Władze Rhode Island zabronił podróży drogami bez szczególnych powodów. Massachusetts zabroniło jazdy ciężkim ciężarówkom na autostradach międzystanowych.
Gubernator Nowego Jorku Kathy Hochul poradziła ludziom pozostać w domu i ogłoszono stan wyjątkowy. To groźna burza, która może zagrażać życiu. Silne wiatry, obfite opady śniegu, zamieć — wszystkie elementy nor’eastera, mówiła.

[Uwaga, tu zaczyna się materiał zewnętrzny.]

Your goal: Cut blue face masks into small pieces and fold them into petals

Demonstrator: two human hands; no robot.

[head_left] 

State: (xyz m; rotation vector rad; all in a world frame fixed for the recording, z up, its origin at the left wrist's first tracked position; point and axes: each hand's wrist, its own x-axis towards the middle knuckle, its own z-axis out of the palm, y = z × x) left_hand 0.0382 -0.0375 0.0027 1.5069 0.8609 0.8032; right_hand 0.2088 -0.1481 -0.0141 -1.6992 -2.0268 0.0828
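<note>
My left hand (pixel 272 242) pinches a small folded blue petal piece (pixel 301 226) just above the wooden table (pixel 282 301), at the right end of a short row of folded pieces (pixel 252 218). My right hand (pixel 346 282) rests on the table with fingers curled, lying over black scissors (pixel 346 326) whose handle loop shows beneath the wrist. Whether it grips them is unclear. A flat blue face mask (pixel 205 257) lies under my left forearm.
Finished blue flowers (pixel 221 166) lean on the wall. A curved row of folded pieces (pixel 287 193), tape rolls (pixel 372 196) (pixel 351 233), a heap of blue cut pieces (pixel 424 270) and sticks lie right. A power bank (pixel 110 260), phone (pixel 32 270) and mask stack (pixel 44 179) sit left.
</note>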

Policja na Long Island musiała pomagać kierowcom, którzy utknęli w śniegu, a starszy mężczyzna zmarł po tym, jak odgarniał śnieg.
Prawdopodobnie zmiany klimatyczne, w szczególności ocieplanie się oceanu, wpłynęły na siłę burzy, twierdzą badacze atmosfery. Znacznie cieplejsze wody oceaniczne z pewnością odgrywają rolę we wzmacnianiu systemu burzowego i zwiększonej wilgotności dostępnej dla burzy – mówił profesor meteorologii z University of Oklahoma, Jason Furtado.
Na szczęście sypał suchy śnieg, stąd mniej zanotowano przypadków łamania drzew oraz niszczenia linii energetycznych. Na dodatek burza zaatakowała w weekend, , kiedy szkoły były zamknięte i niewiele osób dojeżdżało w tym czasie do pracy.